À tout instant, quoi que nous fassions, nous sommes environnés par des corps qui réduisent l’espace et opposent de la résistance. Que sont ces corps qui saturent notre quotidien et avec lesquels il nous faut constamment négocier l’espace? Plus radicalement, pourquoi y a-t-il des corps? Je soutiens dans cet ouvrage que la psychologie et la physique ne disposent plus des moyens de répondre à cette question. La désubstantialisation du réel amorcée par la révolution quantique sape les fondements de l’explication objectiviste de la perception privilégiée par la première, et elle évide de sa portée ontologique le discours de la seconde.
Expliquer pourquoi la réalité se présente sous la forme d’un agencement de corps exige en premier lieu de comprendre le rôle que remplit l’anticipation du possible dans la perception. Dans le toucher comme dans la vision, poser l’existence d’un corps implique d’anticiper les contraintes que ce corps exerce sur notre champ de possibilités pratiques, accréditer de manière présomptive la disponibilité ou l’indisponibilité de certaines possibilités d’action. C’est donc uniquement parce que notre subjectivité donne sens à ce qui est en le référant à ce qui peut être que la réalité macroscopique à laquelle nous introduit la perception consiste en un monde solide.
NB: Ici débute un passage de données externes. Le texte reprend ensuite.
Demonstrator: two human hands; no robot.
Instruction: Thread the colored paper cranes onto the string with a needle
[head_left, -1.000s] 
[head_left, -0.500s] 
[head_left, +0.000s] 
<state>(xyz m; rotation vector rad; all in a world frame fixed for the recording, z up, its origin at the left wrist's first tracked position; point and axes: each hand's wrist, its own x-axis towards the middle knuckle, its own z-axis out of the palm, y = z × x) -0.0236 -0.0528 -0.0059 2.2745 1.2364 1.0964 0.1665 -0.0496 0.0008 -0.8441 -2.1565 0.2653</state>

Pour développer cette idée, l’ouvrage dresse une critique de la conception actualiste du phénomène de corps, qui subordonne celui-ci à l’expérience en acte d’une résistance, et il déconstruit l’approche physicaliste et objectiviste, qui prétend dériver les propriétés des corps que nous percevons des propriétés de structures physiques qui leur seraient antécédentes ontologiquement. Si la sémantique des corps présuppose l’épaisseur du temps humain et une perspective foncièrement pragmatique sur l’environnement, il n’est plus question d’assimiler sans autre forme de procès le corps à une « structure physique », quelle qu’en soit la teneur. Les corps sont un produit de l’activité constructrice de notre subjectivité, et seule une incursion profonde dans les mécanismes et principes qui régissent cette activité pourra permettre d’accéder à leur vérité.
Gunnar Declerck est maître de conférences en philosophie et épistémologie des sciences. Il a publié de nombreux travaux au croisement de la phénoménologie, de la psychologie et de l’Intelligence Artificielle.